Su trabajo tenía una importancia filosófica que iba más allá de la traducción lingüística: traducir a un filósofo significa decidir cómo deben entenderse conceptos fundamentales y, por tanto, interpretar filosóficamente el texto. Vidal Peña fue también un historiador de la filosofía en un sentido profundo. No entendía la historia de la filosofía como una simple sucesión de doctrinas y autores. Su producción muestra interés por Aristóteles, Spinoza, Wittgenstein, el pensamiento moderno, la idea de progreso y las relaciones entre filosofía, literatura y ciencia.
Dialnet recoge una producción que incluye libros, artículos académicos dedicados tanto a problemas metafísicos como históricos y culturales. Su trayectoria universitaria culminó en 1982, cuando obtuvo la Cátedra de Filosofía de la Universidad de Oviedo, institución en la que prácticamente desarrolló toda su carrera hasta su jubilación en el año 2011. Pero quizá su legado más importante no se encuentre solamente en sus publicaciones, sino en sus clases. Quienes fueron sus alumnos destacan precisamente su capacidad para explicar problemas filosóficos complejos con enorme claridad y su extraordinario dominio de la historia de la filosofía.
Y existe una dimensión de Vidal Peña que resulta particularmente interesante: la música.
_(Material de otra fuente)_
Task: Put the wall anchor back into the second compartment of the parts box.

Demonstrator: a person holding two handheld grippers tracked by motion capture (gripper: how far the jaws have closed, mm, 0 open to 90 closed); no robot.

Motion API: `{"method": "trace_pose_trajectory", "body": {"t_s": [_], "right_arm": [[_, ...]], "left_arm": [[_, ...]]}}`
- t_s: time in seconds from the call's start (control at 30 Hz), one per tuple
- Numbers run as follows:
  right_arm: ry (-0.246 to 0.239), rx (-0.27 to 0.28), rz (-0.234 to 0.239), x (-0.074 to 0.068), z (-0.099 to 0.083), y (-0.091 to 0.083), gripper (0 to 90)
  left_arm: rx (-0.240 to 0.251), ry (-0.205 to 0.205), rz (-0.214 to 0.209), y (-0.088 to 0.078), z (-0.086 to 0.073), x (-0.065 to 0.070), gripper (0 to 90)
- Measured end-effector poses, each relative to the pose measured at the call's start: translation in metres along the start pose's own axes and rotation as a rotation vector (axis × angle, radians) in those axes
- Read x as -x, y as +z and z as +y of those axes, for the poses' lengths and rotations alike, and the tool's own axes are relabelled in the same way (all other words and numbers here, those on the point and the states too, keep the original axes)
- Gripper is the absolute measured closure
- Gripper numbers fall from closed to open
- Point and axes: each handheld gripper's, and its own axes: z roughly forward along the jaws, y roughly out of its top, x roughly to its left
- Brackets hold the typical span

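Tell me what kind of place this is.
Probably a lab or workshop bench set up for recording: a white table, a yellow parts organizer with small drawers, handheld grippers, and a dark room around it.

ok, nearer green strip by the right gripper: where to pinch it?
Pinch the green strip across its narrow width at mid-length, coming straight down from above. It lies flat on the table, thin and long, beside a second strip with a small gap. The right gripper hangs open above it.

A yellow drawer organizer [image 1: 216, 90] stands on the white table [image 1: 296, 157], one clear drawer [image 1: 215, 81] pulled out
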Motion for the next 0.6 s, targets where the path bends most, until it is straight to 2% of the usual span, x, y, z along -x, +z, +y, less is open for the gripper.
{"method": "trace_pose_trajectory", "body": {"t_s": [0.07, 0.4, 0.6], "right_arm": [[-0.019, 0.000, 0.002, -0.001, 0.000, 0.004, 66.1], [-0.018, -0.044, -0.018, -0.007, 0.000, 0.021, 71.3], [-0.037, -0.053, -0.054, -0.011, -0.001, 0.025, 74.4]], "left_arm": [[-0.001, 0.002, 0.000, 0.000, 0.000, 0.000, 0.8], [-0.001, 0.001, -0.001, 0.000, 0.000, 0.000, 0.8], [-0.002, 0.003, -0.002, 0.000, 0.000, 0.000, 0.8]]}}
Fue un apasionado de la ópera, escribió crítica musical, colaboró en programas de temporadas operísticas y reflexionó sobre las relaciones entre filosofía, literatura y música. En La razón siempre a salvo abordó precisamente esas conexiones. Su conocimiento de la ópera llegó a ser considerado excepcional incluso por personas estrechamente vinculadas al mundo musical asturiano.
En definitiva, Vidal Peña representó una concepción de la filosofía como investigación rigurosa de los problemas fundamentales de la realidad. Su legado puede resumirse en tres grandes dimensiones: el estudio materialista de Spinoza, la enseñanza rigurosa de la historia de la filosofía y la apertura de la filosofía hacia la cultura.
Fue un filósofo que hizo de la universidad su espacio natural, pero que no redujo el pensamiento a las aulas. Y quizá esa sea una de las mejores formas de recordar a un profesor: no solamente por las generaciones de estudiantes a quienes enseñó a pensar con mayor rigor.
Aunque Vidal Peña perteneció a una generación intelectual anterior a la expansión de la inteligencia artificial y del actual mundo digital, su reflexión filosófica es valiosa para afrontar algunos de los problemas que plantean las nuevas tecnologías. Especialmente, su defensa de la racionalidad y el pensamiento crítico.